Studies in Human Cells Identify Regulator of Hemoglobin Switch

Sickle cell anemia and beta-thalassemia syndromes occupy a central place in biomedical research. Most famously, sickle cell was the first inherited disease found to be caused by a specific amino acid change. But this has not meant an easy road to relief for patients: many basic science hurdles have not budged for decades.


Graham Ramsay

Following a lead from genomewide association studies, Vijay Sankaran (left), Stuart Orkin, and colleagues have found evidence that the transcription factor BCL11A directly regulates the long-studied fetal-to-adult hemoglobin switch and thereby represents a new target for treating sickle cell anemia and beta-thalassemia.



New work from the labs of Stuart Orkin and others indicates that this may soon change. Led by Vijay Sankaran, an MD–PhD student in Orkin’s lab, the team has found evidence that the zinc finger transcription factor BCL11A downregulates expression of fetal hemoglobin (HbF). Keeping HbF expression “on” is known to reduce disease severity, so the results point to BCL11A as a new therapeutic target. The work was published in the Dec. 19 Science.

The researchers were led to BCL11A by genomewide association studies, which aim to uncover disease-associated variants in a population of unrelated individuals. “Hundreds of variants have been found to be associated with various diseases,” said Alan Michelson, associate director for basic research at the National Heart, Lung, and Blood Institute, who wrote a commentary accompanying the paper. But rarely have such findings moved “from hypothesis-generating to an actual pathway.” The current study provides hope that this new generation of human genetic studies can yield useful returns.

Sickle cell disease and beta-thalassemia arise from mutations in the beta subunits of hemoglobin. In sickle cell, misshapen red blood cells tend to clump and block blood vessels, causing severe pain crises and shortening patients’ lives. The only FDA-approved drug for sickle cell, hydroxyurea, exhibits considerable toxicity and is not universally effective. Beta-thalassemia patients generally rely on lifelong blood transfusions. Some patients have greatly reduced symptoms, however, because their bodies produce elevated levels of HbF, which is built from gamma-globin, rather than switching to the beta-containing, adult form.

“That switch had been known for years, and ever since the genes were first cloned in the early 1980s, the major focus of the field has been to try to understand how you regulate the switch,” said Orkin, who is a Howard Hughes investigator and the David Nathan professor of pediatrics at HMS and Children’s Hospital Boston; he is also the chair of pediatric oncology at Dana–Farber Cancer Institute.
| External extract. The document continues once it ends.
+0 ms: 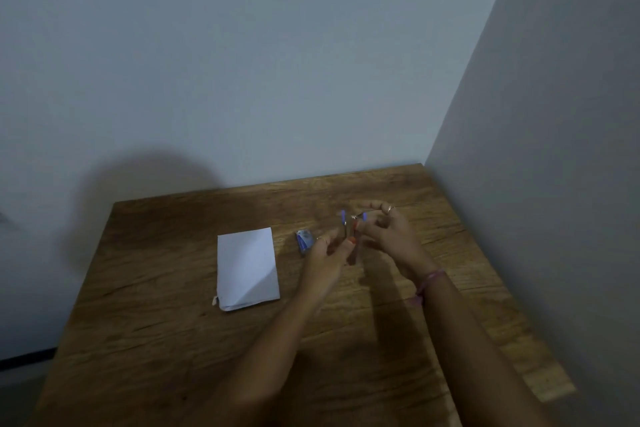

Understanding the fetal-to-adult switch could lead to strategies for reactivating HbF expression therapeutically.

The new study is a major advance for basic developmental biology and for therapeutic aims, said Michelson, who was Orkin’s first MD–PhD student and formerly an HMS faculty member at Brigham and Women’s Hospital. It uncovers “an entirely new pathway that nobody knew about before.”

A Wide-angle Lens
Sankaran entered Orkin’s lab with his sights set on the hemoglobin switch, but both of them were frustrated by the limitations of existing approaches. As Orkin tells it, “Vijay came in and said he wanted to work on this problem, and I said, ‘You’re out of your mind.’” But Sankaran told him he wanted to take a human genetic approach, so Orkin said, “OK, we’ll see how we do.”

Sankaran contacted Joel Hirschhorn, HMS associate professor of genetics at Children’s and the Broad Institute, about trying genomewide association studies. According to Sankaran, they were lucky to get involved just when researchers were making serious advances in designing these broad-based studies.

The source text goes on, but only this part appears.